Is it clear why Wisconsin legislators — and citizens who have been paying attention — might have a renewed or newly discovered appreciation for the urgency of passing concealed carry and the Castle Doctrine? Anti-gun forces have claimed that such laws allow the legally sanctioned wholesale slaughter of criminals and innocents alike, but as with their claims of inevitable carnage in the streets in states with shall-issue concealed carry laws, none of this has come to pass in states with both laws.

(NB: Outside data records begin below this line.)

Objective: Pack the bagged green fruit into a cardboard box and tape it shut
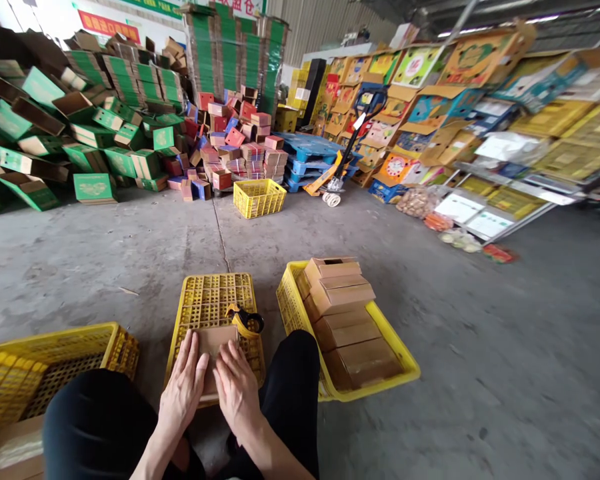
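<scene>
A small brown cardboard box (214, 340) lies on an upturned yellow plastic crate (200, 293) between my knees. My left hand (183, 381) rests flat along the left part of the box's top, fingers stretched forward. On its right part lies my right hand (237, 383), fingers extended and slightly bent, pressing on the cardboard. Neither hand grips anything. Just beyond the box's far right corner sits a black and yellow tape dispenser (250, 324), touched by neither hand. Part of the box top is hidden under my hands.
At my right a yellow crate (409, 371) holds several brown boxes (347, 327). Another yellow crate (115, 343) stands at my left with cardboard in it. Farther off are a yellow basket (259, 200), a pallet jack (337, 175), blue pallets (305, 150) and heaped green cartons (94, 188).
</scene>
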A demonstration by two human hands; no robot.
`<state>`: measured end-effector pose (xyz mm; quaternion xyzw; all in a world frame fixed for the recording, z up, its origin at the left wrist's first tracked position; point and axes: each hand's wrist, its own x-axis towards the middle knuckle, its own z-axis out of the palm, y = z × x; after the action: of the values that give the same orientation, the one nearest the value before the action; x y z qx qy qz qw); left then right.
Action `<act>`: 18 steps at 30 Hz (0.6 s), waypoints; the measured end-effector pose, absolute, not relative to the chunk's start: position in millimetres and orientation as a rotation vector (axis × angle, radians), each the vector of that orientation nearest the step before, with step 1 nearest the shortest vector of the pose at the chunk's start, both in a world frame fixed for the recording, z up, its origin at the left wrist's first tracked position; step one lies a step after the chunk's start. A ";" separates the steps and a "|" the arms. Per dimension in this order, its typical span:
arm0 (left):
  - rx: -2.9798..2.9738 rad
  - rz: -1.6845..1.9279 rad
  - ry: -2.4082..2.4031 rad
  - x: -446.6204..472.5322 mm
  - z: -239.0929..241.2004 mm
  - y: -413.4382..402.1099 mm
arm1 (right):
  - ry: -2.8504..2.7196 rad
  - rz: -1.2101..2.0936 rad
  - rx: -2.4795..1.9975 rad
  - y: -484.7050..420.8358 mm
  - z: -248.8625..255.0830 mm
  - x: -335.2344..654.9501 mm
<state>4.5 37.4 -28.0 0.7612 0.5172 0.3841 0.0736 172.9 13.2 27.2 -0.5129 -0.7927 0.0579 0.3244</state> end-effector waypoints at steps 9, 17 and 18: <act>2.088 1.067 1.527 -7.2 -18.6 -0.3 | -2.166 0.153 -1.327 -1.1 13.7 177.8; 2.109 1.055 1.576 0.4 -6.2 -23.1 | -2.192 0.147 -1.258 5.6 11.3 176.7; 2.118 1.039 1.576 0.5 -5.0 -23.3 | -2.188 0.143 -1.246 4.4 11.4 175.3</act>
<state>0.5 -23.3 -5.0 0.7378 0.5492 0.3620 0.1517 175.3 4.4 11.4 -0.4705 -0.8262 0.0541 0.3051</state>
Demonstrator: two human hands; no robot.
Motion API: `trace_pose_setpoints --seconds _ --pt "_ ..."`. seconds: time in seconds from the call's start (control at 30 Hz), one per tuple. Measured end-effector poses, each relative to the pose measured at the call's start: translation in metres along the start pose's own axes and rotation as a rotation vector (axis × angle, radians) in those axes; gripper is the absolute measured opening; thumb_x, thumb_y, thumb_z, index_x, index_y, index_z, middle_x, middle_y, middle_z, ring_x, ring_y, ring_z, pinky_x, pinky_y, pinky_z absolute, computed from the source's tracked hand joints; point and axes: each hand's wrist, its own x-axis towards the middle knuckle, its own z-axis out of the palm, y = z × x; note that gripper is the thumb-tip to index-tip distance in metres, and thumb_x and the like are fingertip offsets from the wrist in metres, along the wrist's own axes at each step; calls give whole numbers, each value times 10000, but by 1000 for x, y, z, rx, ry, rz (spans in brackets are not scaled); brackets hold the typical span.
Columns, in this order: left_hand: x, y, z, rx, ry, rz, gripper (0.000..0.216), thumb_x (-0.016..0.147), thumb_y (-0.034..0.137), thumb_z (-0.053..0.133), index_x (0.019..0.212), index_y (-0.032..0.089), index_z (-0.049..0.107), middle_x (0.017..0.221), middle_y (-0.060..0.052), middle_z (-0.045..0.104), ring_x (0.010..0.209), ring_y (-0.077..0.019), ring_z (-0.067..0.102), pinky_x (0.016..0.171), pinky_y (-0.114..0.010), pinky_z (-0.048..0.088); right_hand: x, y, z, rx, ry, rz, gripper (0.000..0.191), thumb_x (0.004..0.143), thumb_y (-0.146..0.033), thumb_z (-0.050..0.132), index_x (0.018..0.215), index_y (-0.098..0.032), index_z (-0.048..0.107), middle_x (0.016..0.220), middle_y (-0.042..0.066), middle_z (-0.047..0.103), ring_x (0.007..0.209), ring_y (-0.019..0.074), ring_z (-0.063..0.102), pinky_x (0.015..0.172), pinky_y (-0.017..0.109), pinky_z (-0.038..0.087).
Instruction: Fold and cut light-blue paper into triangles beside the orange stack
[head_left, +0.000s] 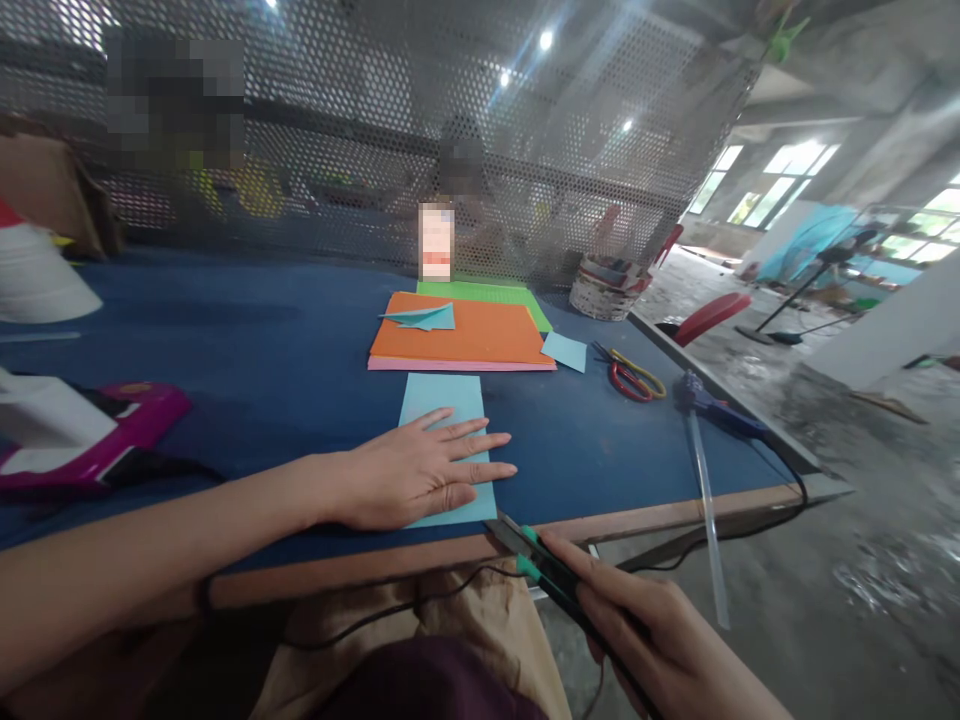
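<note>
Paper pinned flat, cutter at the near edge.

Left hand (416, 470) lies open, fingers spread and pressing a blue sheet (442, 400) onto the counter (285, 360), close to its front edge. Right hand (652, 630) is closed around a green-and-black cutter (536, 555), its tip just beside the sheet's near right corner. Scissors (634, 375) and a stack of coloured paper (465, 335) lie beyond, well apart. Assessment: the left fingertips reach the sheet's right edge, near the blade's likely line, so drawing them back would be safer. Firm, even pressure should stop the sheet sliding. A shallow blade angle and one steady stroke should prevent tearing.
</note>
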Motion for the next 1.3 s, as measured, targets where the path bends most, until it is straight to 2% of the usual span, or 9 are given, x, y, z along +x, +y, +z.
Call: trace_pose_setpoints --seconds 0.13,0.3,0.4,0.47,0.67,0.8,1.1,1.23,1.3 --pt "0 0 0 8 -8 -4 468 1007 514 204 1469 445 229 1596 85 132 1481 -254 91 1165 -555 54 0 1 4 -31 4 5 417 965 -340 482 1382 -359 500 1258 -56 664 1149 172 621 960 222 474" --pt "0 -2 1 8 -23 -3 478 1001 537 190 1472 453 212 1598 99 112 1484 -247 71 1169 -544 33 2 0 8 -108 -66 -20 436 988 -329 420 1422 -310 456 1072 -23 742 990 161 684 905 239 511" --pt "0 -2 1 9 -32 -4 483 1001 544 178 1474 452 204 1599 103 97 1485 -241 58 1171 -537 25 3 -5 11 -102 -45 -32 427 984 -320 442 1410 -336 470 1176 -33 708 1092 162 645 962 233 469" --pt "0 -2 1 8 -36 -5 485 1000 546 172 1475 453 199 1599 105 92 1485 -240 53 1171 -536 24 3 -7 12 -80 -44 -16 436 987 -327 438 1423 -334 450 1200 -27 698 1060 156 661 911 209 493" --pt "0 -1 0 3 -42 -8 488 998 556 161 1473 455 201 1599 108 88 1485 -244 48 1167 -550 19 5 -4 15 -101 -73 9 453 997 -328 385 1443 -266 434 1000 -1 747 942 163 685 822 229 538" --pt "0 -1 0 2 -48 -9 489 999 555 144 1474 451 199 1599 110 85 1486 -232 41 1168 -549 17 4 -4 19 -96 -54 -7 435 995 -325 397 1425 -292 460 1123 -10 721 989 157 679 861 226 521" --pt "-1 -1 0 -6 -37 -2 489 1001 548 156 1474 439 214 1600 95 103 1485 -235 57 1167 -558 17 5 -9 21 -79 -60 0 435 1001 -337 415 1436 -342 424 1225 -40 683 1009 130 665 902 199 492" --pt "-1 -1 -1 -15 -29 4 488 1000 547 161 1472 441 220 1598 91 117 1483 -249 70 1166 -565 30 4 -10 23 -113 -86 23 437 1000 -336 404 1437 -333 428 968 -48 756 931 138 690 842 208 525" --pt "-1 -1 -1 -18 -26 4 488 1001 545 160 1473 439 217 1598 91 121 1483 -250 72 1164 -570 34 4 -12 25 -108 -54 15 424 994 -329 420 1417 -333 461 969 -46 754 962 141 683 873 212 511"
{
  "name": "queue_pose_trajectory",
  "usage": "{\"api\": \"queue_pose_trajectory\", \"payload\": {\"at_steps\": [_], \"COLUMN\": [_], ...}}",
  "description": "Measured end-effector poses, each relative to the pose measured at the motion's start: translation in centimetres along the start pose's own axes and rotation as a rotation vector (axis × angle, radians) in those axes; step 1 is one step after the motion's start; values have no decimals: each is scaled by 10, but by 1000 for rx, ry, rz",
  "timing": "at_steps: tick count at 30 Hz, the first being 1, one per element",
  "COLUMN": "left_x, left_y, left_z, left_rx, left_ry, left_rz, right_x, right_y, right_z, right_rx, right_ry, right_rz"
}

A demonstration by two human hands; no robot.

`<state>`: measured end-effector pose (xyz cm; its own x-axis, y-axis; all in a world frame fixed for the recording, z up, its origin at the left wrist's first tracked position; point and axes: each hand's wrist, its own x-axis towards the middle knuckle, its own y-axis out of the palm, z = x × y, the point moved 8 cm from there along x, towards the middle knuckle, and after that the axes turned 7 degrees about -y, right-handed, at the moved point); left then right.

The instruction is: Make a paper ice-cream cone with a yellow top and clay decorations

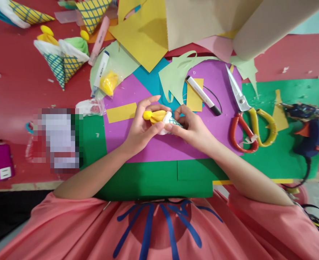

For those who appreciate irony, this situation is bathed in it. Those Democrats who could depend on a Democrat governor to keep Wisconsin citizens disarmed are now, through their crude and desperate attempts to subvert democracy and the will of the people, virtually guaranteeing what they have fought so long and hard to prevent. Nothing focuses one’s attention on the laws necessary for mere survival than having to worry about mere survival, particularly at the hands of the allies of your supposed legislative colleagues. Comity may well be in short supply in the Wisconsin legislature for some time to come. I would imagine that Republican legislators will take a dim view of their “colleagues” whose policies and actions caused their lives and the lives of their families to be threatened. Many Democrats are doubtless more or less blameless, and will also see the potential for harm — to Wisconsin, themselves, and their families — that is now being made so clear to Republicans, courtesy of imported union “activists” and their supporters in the public schools, in the legislature and in local public employees’ unions.
It is not only threats that will make this happy turn of events a certainty. The budget crunch will also have a sobering effect. Remember how few officers are on the street in your community? Here are a few facts to keep in mind: The majority of the budget of any law enforcement agency is spent in salaries. On average, a year will pass before a newly hired police recruit will be able to function alone on the street. During that year of training, he will be earning a salary and benefits, but providing no direct police services. In order to put one police officer on the street 24/7, 365 days a year, more than four officers must be hired and trained. That means there must be three officers working eight-hour shifts, and the fourth (or more) to cover for vacations, illness, training, court time, and a variety of other things that will take any officer away from the street. Lay off officers, and the fewer remaining officers will have to work additional shifts, earning overtime that your city can’t afford, greatly lengthening call response times and making themselves more prone to illness, injuries and mistakes. Reduce the number of officers too much, and the response time to your 911 call might be measured in hours rather than minutes.
And who is more aware of budgetary issues than Wisconsin’s legislators, the same legislators who are now being mortally threatened and harassed for the offense of trying to do their jobs? Wisconsin may soon become the model for the dilution of union power and membership and the restoration of fiscal sanity, but it will also almost certainly become the model for common-sense gun laws.